Enfin, compte tenu du fait que Monzo a réussi à passer dans le vert après la fin de l’exercice 2023, on peut en déduire que l’entreprise travaillait à atteindre la rentabilité tout au long de l’année. Si nous avions un décompte trimestriel de ses résultats, je m’attendrais à ce que nous voyions une amélioration séquentielle au fur et à mesure de la progression de l’exercice 2023 de l’entreprise.
Un bon moment pour être une néobanque
Après avoir vu comment Robinhood et Coinbase ont bénéficié de la hausse des taux d’intérêt et pris en compte les performances de Starling, nous avions l’intuition que le nouveau climat de taux d’intérêt allait se révéler bénéfique pour les fintechs de divers types.
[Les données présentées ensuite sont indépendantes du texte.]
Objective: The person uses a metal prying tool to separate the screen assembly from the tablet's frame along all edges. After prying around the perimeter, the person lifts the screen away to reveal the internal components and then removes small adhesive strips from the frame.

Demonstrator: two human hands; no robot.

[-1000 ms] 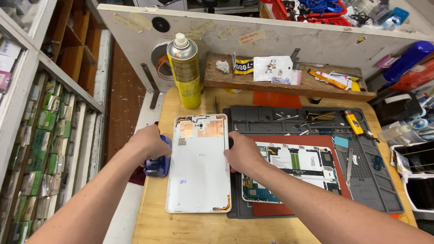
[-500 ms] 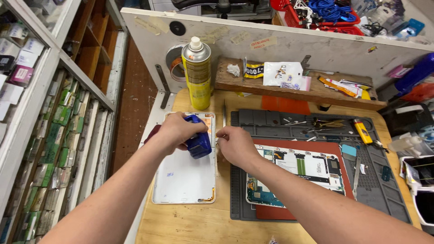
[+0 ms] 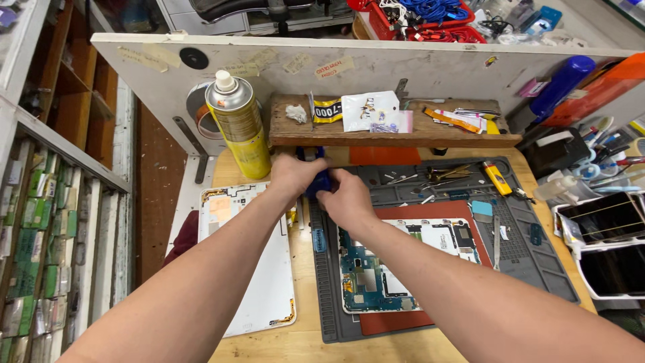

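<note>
My left hand (image 3: 294, 176) and my right hand (image 3: 347, 196) meet at the back of the bench, both closed around a small blue bottle (image 3: 321, 181). Most of the bottle is hidden by my fingers. It sits just below a wooden shelf (image 3: 396, 138). A white tablet back cover (image 3: 259, 282) lies inner side up under my left forearm. An opened tablet (image 3: 396, 265) with its boards exposed rests on a red pad (image 3: 396, 321) on the grey work mat (image 3: 537, 262), under my right forearm.
A tall yellow spray can (image 3: 238, 128) stands at the back left beside a tape roll. Small tools and a yellow-handled tool (image 3: 496, 178) lie on the mat's far edge. Packets and cables sit on the shelf. Tablets (image 3: 608, 235) are stacked at the right. Parts racks line the left.
My left hand picked the blue bottle up from beside the back cover and carried it to the back of the bench. My right hand left the cover and joined it.
</note>
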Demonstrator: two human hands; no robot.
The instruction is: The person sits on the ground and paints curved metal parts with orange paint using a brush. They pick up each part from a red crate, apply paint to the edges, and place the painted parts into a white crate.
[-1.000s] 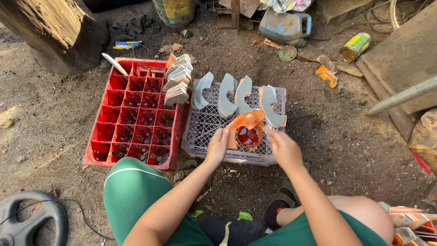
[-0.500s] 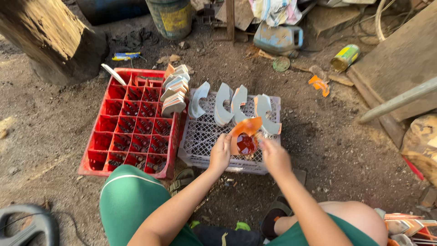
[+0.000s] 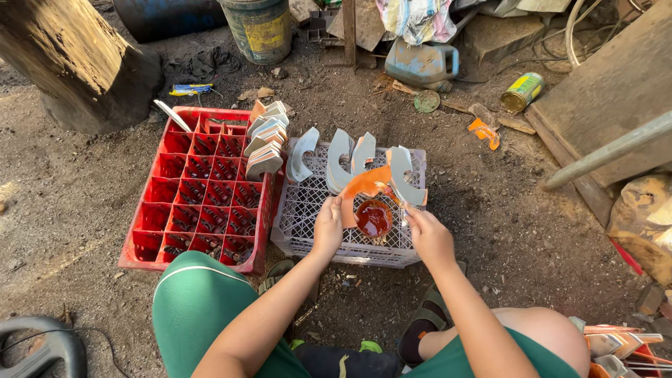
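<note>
Sitting just left of the hands, a red bottle crate (image 3: 199, 199) holds stacked curved pieces. Under them lies a white mesh crate (image 3: 308, 217). The left hand (image 3: 327, 227) pinches an orange-coated curved piece (image 3: 360, 187); the right hand (image 3: 428, 234) closes on a thin brush (image 3: 400, 206) above a paint cup (image 3: 374, 218).

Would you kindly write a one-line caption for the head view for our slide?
Left hand and right hand hold an orange curved piece over a red-filled pot on a white crate.
</note>
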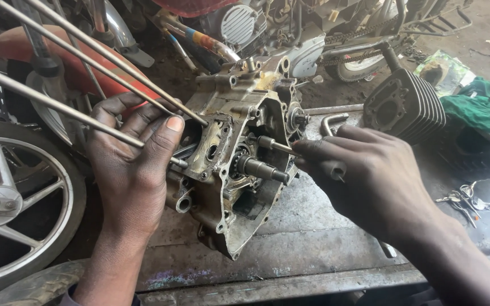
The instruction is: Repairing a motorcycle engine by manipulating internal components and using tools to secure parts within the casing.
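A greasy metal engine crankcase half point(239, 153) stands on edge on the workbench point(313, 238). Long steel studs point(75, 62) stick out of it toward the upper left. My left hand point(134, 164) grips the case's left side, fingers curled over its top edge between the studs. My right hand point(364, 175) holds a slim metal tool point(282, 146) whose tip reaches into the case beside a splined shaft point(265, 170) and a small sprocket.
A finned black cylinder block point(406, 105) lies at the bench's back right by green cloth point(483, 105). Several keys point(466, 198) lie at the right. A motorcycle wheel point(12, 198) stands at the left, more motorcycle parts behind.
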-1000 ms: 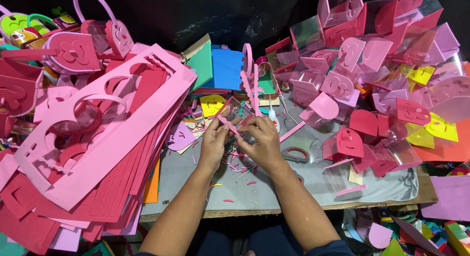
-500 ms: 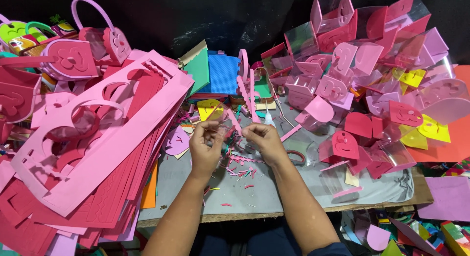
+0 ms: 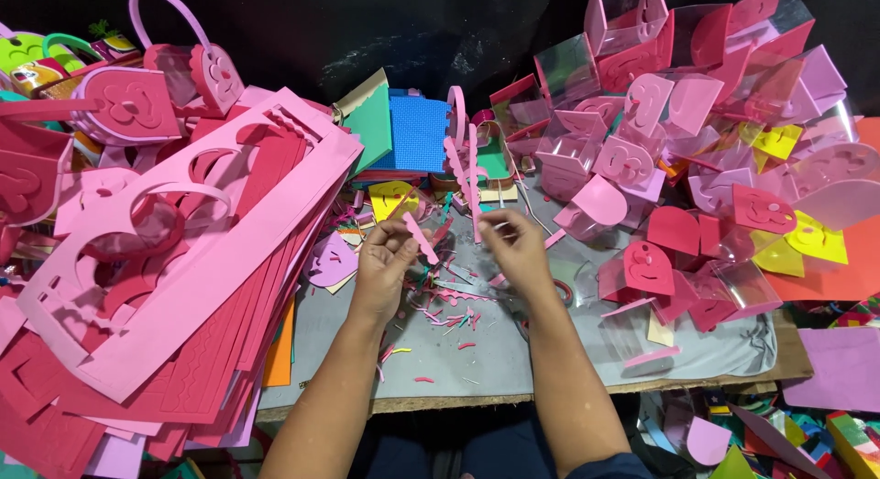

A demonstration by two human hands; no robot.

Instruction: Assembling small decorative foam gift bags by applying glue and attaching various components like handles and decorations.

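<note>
A pink foam strip (image 3: 421,238) is pinched in the left hand (image 3: 383,264); right hand (image 3: 516,248) looks pinched (contents unclear). Strip best kept taut above the desk (image 3: 477,360).

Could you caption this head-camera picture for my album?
Left hand pinches a pink foam strip beside the right hand, amid pink cut-outs.

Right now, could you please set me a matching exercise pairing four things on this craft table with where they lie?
Things:
1. thin pink foam strip
2. blue textured foam sheet
3. stack of cut-out pink and red foam sheets
4. clear plastic boxes with pink foam flaps

Places:
A. table's right side
B. in the left hand
C. table's left side
D. far centre, beyond the hands

Pairs: 1-B, 2-D, 3-C, 4-A
</note>
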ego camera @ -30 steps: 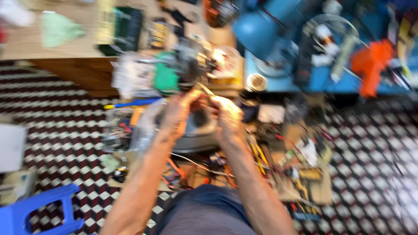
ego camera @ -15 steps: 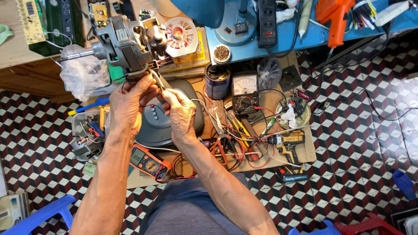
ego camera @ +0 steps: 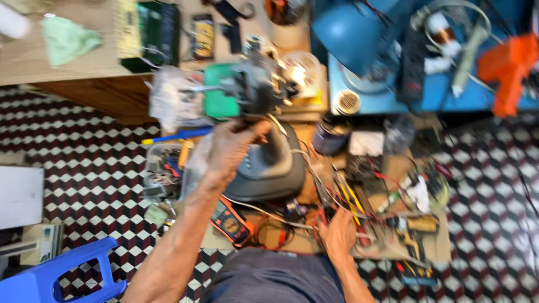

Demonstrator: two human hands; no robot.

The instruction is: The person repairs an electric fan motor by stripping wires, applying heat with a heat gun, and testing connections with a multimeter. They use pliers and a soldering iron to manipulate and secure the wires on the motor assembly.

Avec les résultats de Monzo, nous disposons désormais de suffisamment de données pour être confiants dans notre perspective générale.
Nous pouvons voir une partie de notre thèse à l’œuvre dans les résultats de Nubank. La néobanque latino-américaine, qui vaut aujourd’hui plus de 30 milliards de dollars, avait ceci à partager dans son dernier rapport financier :
Les revenus d’intérêts et les gains (pertes) sur instruments financiers ont augmenté de 103% en glissement annuel, ou 105% en glissement annuel FXN, pour s’établir à 1 255,5 millions de dollars au premier trimestre 23. L’augmentation reflète principalement trois facteurs : (1) des revenus d’intérêts plus élevés dans le portefeuille de financement à la consommation, associés à l’expansion continue des prêts personnels et des cartes de crédit ; (2) le mix de crédit, principalement associé à l’augmentation des versements avec intérêts au sein du portefeuille de cartes de crédit ; et (3) la hausse continue des taux d’intérêt au Brésil (le taux de dépôt interbancaire ou « CDI ») qui a atteint 3,21% trimestriellement au premier trimestre 23 contre 2,42% trimestriellement au premier trimestre 22.
On observe donc un impact positif sur les performances des néobanques au Royaume-Uni et au Brésil, et probablement aussi aux États-Unis.
Quelles néobanques devrions-nous attendre à bénéficier de manière similaire ? Les bonnes nouvelles pourraient s’étendre à Chime, Varo et Current aux États-Unis, pour n’en nommer que quelques-unes. On peut s’attendre à ce que Revolut et Monese, au Royaume-Uni, bénéficient de gains similaires. N26 dans l’UE est un autre nom évident à garder à l’esprit.
L’économie est-elle assez forte pour davantage d’introductions en bourse de néobanques ? Certainement, mais avec des valorisations fintech encore si déprimées, nous doutons que de nouvelles introductions en bourse soient annoncées de sitôt. Néanmoins, les résultats de Monzo sont un rayon de soleil supplémentaire pour ce sous-secteur particulier du marché fintech en difficulté. Et en 2023, toutes les bonnes nouvelles sont les bienvenues.